Senate Bill 379, sponsored by Sen. Barrow Peacock, R-Bossier City, would prohibit former juvenile offenders who have been adjudicated for a crime of violence from possessing firearms until then.

The House amended the bill, which was carried on the floor by Rep. Debbie Villio, R-Kenner, to remove a provision that would have allowed the former offenders to possess guns to hunt.

Rep. Joe Marino, I-Gretna, argued that the bill is unconstitutional, as juveniles are not convicted by a jury, but rather adjudicated solely by a judge.

“In an adult proceeding, you have the right to a jury trial,” Marino said.

Villio argued that the distinction is not important in determining legality, pointing to a similar law that Florida has enacted.

Marino was not impressed by this argument.

“Florida does a lot of things differently that we don’t do,” Marino quipped.

Marino also pointed to a Louisiana Supreme Court case in which the court ruled that a juvenile adjudication could not be considered a prior conviction that could be used for enhanced sentencing because minors are not actually convicted.

“Even though it’s for good intention, we still can’t do this,” Marino argued. “The juvenile system is designed differently, designed to be rehabilitative, so you can’t use two different things, put them together and say that now you can use your juvenile adjudication as a prior offense.”

Other legislators raised concerns about whether the bill would be retroactive, arguing that it would not be fair to former offenders who pled guilty or were adjudicated as such not knowing the potential consequences.

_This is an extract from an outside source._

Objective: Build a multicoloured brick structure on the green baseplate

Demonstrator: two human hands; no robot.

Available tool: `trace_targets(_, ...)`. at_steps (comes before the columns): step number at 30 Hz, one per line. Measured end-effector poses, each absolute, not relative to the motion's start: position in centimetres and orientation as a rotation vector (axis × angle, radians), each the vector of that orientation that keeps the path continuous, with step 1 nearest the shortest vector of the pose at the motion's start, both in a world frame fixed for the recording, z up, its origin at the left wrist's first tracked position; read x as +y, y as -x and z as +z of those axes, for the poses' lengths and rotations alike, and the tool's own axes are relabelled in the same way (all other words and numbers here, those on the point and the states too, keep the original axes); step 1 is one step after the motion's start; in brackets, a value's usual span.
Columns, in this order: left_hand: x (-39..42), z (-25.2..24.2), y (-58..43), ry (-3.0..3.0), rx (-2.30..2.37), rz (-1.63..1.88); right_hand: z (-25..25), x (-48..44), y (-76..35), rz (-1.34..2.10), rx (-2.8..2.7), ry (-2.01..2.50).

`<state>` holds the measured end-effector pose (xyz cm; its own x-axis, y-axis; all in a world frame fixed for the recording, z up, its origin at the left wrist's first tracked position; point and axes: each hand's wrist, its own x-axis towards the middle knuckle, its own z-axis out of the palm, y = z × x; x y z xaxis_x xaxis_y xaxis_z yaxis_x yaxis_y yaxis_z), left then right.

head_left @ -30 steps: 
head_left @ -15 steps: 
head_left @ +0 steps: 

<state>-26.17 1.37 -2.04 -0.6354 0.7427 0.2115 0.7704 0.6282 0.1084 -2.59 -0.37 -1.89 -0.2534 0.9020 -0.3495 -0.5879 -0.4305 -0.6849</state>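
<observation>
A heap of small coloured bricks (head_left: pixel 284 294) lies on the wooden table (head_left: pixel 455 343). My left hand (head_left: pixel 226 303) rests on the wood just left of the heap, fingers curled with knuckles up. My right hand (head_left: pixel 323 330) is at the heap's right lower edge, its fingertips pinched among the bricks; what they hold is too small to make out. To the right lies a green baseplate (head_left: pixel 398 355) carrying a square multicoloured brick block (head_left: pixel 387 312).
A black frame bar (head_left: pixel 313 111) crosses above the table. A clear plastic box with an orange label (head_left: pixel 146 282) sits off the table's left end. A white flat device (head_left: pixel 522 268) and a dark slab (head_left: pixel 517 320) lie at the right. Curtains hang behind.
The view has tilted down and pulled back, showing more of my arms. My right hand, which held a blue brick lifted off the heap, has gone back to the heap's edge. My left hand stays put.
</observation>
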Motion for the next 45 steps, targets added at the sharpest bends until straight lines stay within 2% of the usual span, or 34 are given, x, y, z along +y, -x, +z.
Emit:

Villio assured them that the bill could not be applied retroactively.

Rep. Jean-Paul Coussan, R-Lafayette, moved to return the bill to the calendar, which would have effectively killed the bill for the session.

The motion to kill the bill failed on a 41-57 vote.

After that motion failed, Rep. Barry Ivey, R-Central, took to the floor to oppose the bill.

“I believe we all agree that to take away an individual’s rights, particularly those constitutionally protected rights, is not an insignificant event,” Ivey said. “For individuals who are adjudicated through the criminal code, that process is very clear and there’s also a trial by jury that the individual has every right to have. None of that process exists in the children’s code.”

While Ivey did not oppose the intent of the bill, he argued that to do it legally would require amending the criminal and children’s code, as well as a possible constitutional amendment.

The House then passed bill, sending it back to the Senate for concurrence on amendments.